United Nations troop contributors are being asked to consider sending thousands of soldiers to Somalia in spite of renewed warnings that peacekeeping operations worldwide are already overstretched.

As battles raged this week in Mogadishu, the Somali capital that 700,000 civilians fled in the last year, the UN’s envoy to the country echoed African demands for a greater commitment by the international community to stem the violence.

Ahmedou Ould-Abdallah told the Security Council on Thursday: “I am not asking outside countries to become active for moral or altruistic reasons. They have a clearly mandated responsibility to become involved in a country where there are widespread violations of human rights and humanitarian law.”

Although western states support a transitional government that has begun reaching out to Somali opposition groups, they are reluctant to become directly involved on the ground in spite of evidence that the conflict is a breeding ground for movements linked to al-Qaeda.

Ban Ki-moon, UN secretary-general, has acknowledged a greater international deployment would have to be linked to greater stability in the east African state where the lawlessness is characterised by kidnappings, piracy and the widespread displacement of civilians.

In a report to the Security Council, however, he said troops contributors should be ready to send an 8,000-strong force if a broad-based political settlement were reached, rising to 27,000 if security were assured.
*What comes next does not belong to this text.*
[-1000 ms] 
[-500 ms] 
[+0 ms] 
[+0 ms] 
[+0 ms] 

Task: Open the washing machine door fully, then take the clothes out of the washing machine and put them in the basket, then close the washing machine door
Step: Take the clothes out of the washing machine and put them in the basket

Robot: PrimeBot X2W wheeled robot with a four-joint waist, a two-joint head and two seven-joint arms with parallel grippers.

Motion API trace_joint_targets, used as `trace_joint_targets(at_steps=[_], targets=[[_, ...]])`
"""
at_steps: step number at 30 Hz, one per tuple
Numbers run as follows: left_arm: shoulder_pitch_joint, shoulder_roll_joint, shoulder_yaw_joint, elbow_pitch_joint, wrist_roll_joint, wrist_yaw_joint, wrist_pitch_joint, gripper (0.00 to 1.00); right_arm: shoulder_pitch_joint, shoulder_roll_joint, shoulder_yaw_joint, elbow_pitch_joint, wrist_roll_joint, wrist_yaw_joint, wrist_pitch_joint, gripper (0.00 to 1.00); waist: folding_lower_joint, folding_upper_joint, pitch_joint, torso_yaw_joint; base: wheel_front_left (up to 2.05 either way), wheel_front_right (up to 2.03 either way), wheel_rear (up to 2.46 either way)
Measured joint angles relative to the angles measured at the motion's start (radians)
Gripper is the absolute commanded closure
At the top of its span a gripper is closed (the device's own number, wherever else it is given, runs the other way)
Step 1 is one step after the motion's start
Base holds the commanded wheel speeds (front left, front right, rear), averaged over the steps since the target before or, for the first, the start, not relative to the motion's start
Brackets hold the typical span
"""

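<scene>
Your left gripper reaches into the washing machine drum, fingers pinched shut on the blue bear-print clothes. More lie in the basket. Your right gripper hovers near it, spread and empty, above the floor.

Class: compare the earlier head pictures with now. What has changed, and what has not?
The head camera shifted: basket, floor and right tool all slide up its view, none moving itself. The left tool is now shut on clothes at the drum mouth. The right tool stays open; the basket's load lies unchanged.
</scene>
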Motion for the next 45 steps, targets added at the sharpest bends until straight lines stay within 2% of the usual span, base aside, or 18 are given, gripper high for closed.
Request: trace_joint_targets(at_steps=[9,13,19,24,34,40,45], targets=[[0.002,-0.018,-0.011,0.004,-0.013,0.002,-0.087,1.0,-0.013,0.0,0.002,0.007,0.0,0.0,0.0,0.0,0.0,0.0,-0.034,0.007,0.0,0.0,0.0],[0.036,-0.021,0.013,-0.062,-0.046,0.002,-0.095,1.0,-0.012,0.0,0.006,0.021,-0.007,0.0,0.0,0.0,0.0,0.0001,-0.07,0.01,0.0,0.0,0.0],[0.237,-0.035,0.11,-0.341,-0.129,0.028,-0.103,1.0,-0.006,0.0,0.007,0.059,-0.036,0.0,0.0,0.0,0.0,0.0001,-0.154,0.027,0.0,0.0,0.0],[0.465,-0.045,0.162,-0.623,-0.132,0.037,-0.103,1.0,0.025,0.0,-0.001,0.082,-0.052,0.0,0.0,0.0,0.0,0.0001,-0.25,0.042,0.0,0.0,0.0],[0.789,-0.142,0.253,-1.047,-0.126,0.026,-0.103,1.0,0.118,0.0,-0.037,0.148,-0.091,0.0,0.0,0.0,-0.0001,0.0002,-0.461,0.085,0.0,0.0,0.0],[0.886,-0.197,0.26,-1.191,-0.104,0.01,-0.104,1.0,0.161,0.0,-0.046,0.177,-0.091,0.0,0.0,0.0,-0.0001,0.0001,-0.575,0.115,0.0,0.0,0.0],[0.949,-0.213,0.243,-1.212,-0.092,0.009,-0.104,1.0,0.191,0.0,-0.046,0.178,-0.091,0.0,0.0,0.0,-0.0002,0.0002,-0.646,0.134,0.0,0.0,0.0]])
At present the peacekeeping presence is limited to a 2,600 African Union force.

A bigger deployment would allow the withdrawal of Ethiopian forces that entered Somalia more than a year ago to support the transitional government in its war against Islamists.
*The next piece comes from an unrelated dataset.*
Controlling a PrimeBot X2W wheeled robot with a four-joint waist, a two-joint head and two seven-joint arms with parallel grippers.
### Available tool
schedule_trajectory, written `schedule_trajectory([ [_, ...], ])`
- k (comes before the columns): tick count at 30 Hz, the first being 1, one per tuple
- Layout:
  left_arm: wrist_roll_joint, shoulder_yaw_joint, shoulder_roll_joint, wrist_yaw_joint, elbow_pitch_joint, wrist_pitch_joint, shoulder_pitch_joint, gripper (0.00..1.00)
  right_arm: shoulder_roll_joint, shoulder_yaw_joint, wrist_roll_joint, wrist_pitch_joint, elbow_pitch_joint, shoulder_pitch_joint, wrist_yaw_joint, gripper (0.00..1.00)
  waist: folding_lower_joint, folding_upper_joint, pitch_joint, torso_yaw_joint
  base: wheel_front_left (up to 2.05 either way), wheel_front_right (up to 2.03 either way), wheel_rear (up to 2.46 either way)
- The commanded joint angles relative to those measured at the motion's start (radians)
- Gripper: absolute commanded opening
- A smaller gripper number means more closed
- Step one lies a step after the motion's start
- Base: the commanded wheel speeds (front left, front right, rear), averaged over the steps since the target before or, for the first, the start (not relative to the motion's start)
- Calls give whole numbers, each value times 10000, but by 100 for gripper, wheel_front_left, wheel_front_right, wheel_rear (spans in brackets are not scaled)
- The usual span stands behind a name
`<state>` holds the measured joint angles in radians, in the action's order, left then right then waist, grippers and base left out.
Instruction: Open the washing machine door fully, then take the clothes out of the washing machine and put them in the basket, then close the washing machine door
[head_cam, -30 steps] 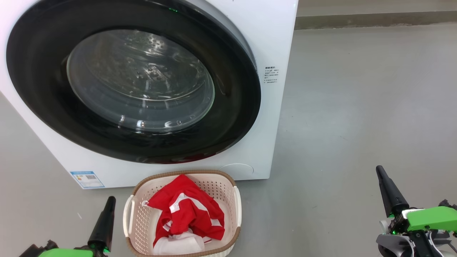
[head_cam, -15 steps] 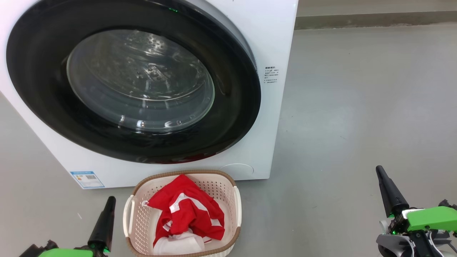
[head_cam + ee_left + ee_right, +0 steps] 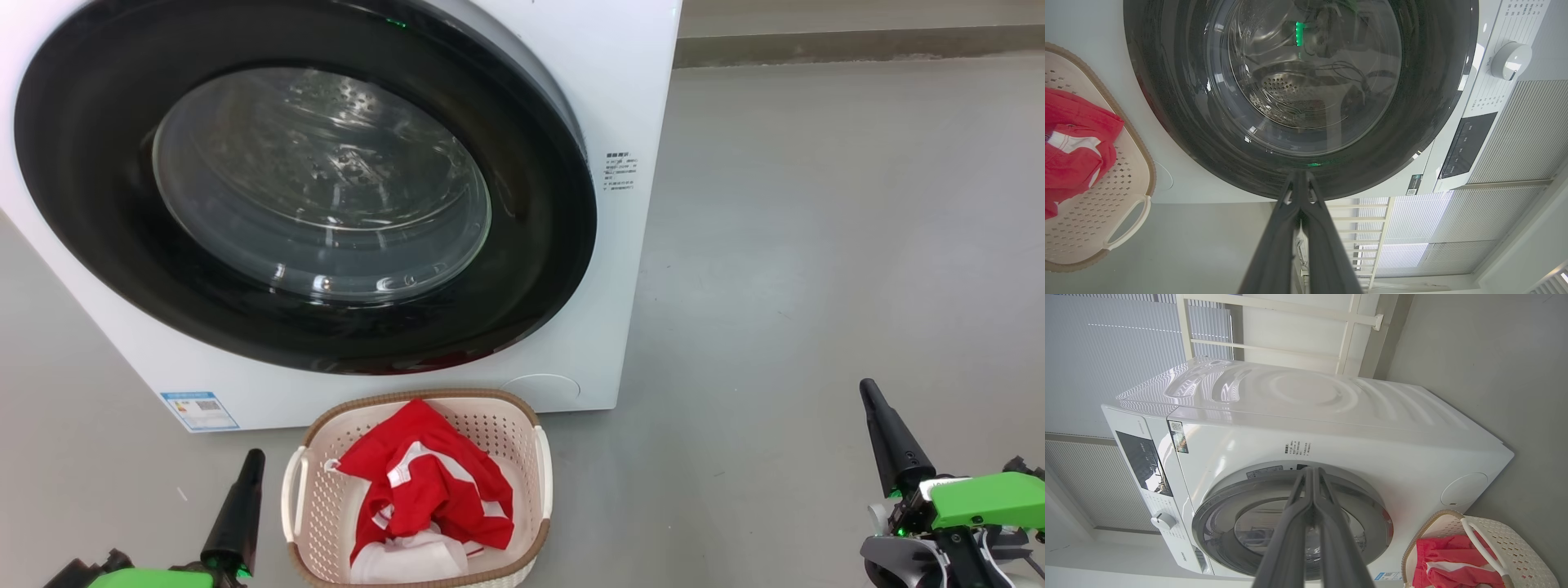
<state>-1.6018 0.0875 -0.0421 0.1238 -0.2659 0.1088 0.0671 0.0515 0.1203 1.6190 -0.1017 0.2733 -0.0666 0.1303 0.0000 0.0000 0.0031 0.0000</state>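
Two grippers sat low and idle when I looked: the left gripper [image 3: 253,465] just beside the basket [image 3: 326,506], the right gripper [image 3: 872,400] well apart from it over the bare floor [image 3: 816,245]. Each had its long dark fingers pinched together on nothing. The clothes [image 3: 424,482] lay heaped inside the basket, which stood right in front of the washing machine [image 3: 629,98]. The washing machine door [image 3: 531,245] looked shut against the white front.

By my reckoning the red and white fabric was light, limp stuff that would sag and trail if lifted. It would be best pinched at the raised fold near the top of the heap rather than on a flat patch. The door seemed the opposite: rigid and heavy-looking, its black rim glossy and likely slick. A hold would have to come at its outer edge, where it stood proud of the cabinet.

The head view gave me the door face-on and the basket from above. The left wrist view added the perforated drum [image 3: 1290,90] behind the glass, with no garment in it that I could make out, plus the dial [image 3: 1511,60] and the dark control panel [image 3: 1466,143]. The right wrist view gave the machine's top and side, and showed how the door rim jutted from the front.
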Motion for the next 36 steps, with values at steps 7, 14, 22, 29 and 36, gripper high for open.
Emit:
schedule_trajectory([
  [7,-67,264,-81,69,206,45,410,0,38,-128,-53,-64,-289,-407,4,0,0,0,0,0,0,0,0],
  [14,-68,264,-81,69,206,45,410,0,33,-121,-59,-70,-289,-408,4,0,0,0,0,0,0,0,0],
  [22,-68,263,-81,69,206,45,410,0,28,-113,-65,-76,-288,-409,4,0,0,0,0,0,0,0,0],
  [29,-68,263,-81,69,206,44,410,0,24,-107,-70,-81,-288,-409,4,0,0,0,0,0,0,0,0],
  [36,-68,263,-81,69,207,44,410,0,21,-102,-74,-85,-288,-410,4,0,0,0,0,0,0,0,0],
])
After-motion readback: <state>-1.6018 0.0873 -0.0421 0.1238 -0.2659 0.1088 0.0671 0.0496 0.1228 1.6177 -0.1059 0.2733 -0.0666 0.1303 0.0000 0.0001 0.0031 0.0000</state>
Kofi Annan, Mr Ban’s predecessor, this week added his voice to those who say international peacekeepers are already overwhelmed by the extent of crises they are being asked to deal with, telling reporters in New York that the UN must “make it clear that there are clear limits to our capacities”.

He said once the number of peacekeepers in the field went above 100,000, the system became overstretched in the absence of adequate resources from member states. “I don’t think the UN will get the resources to go and play a major and active role in Somalia,” he said.

The UN and African Union have already fallen behind in deploying a 26,000 force in Darfur, partly for lack of crucial supplies, such as helicopters, from UN member states. In Somalia, meanwhile, the AU has asked for more than $800m to boost its own peacekeeping operations.

Somalia has been in almost constant turmoil since President Mohamed Siad Barre was overthrown in 1991. US peacekeepers withdrew in 1993 after militias shot down two Black Hawk helicopters and killed 18 US personnel.

The State Department this week placed the allegedly al-Qaeda linked military wing of Somalia’s Council of Islamic Courts on the US list of foreign terrorist organisations. A spokesman for the faction most closely associated with al-Qaeda told Associated Press the group welcomed the designation and accused the US of targeting it because it was “fighting against Ethiopia, a Christian nation that had invaded our country”.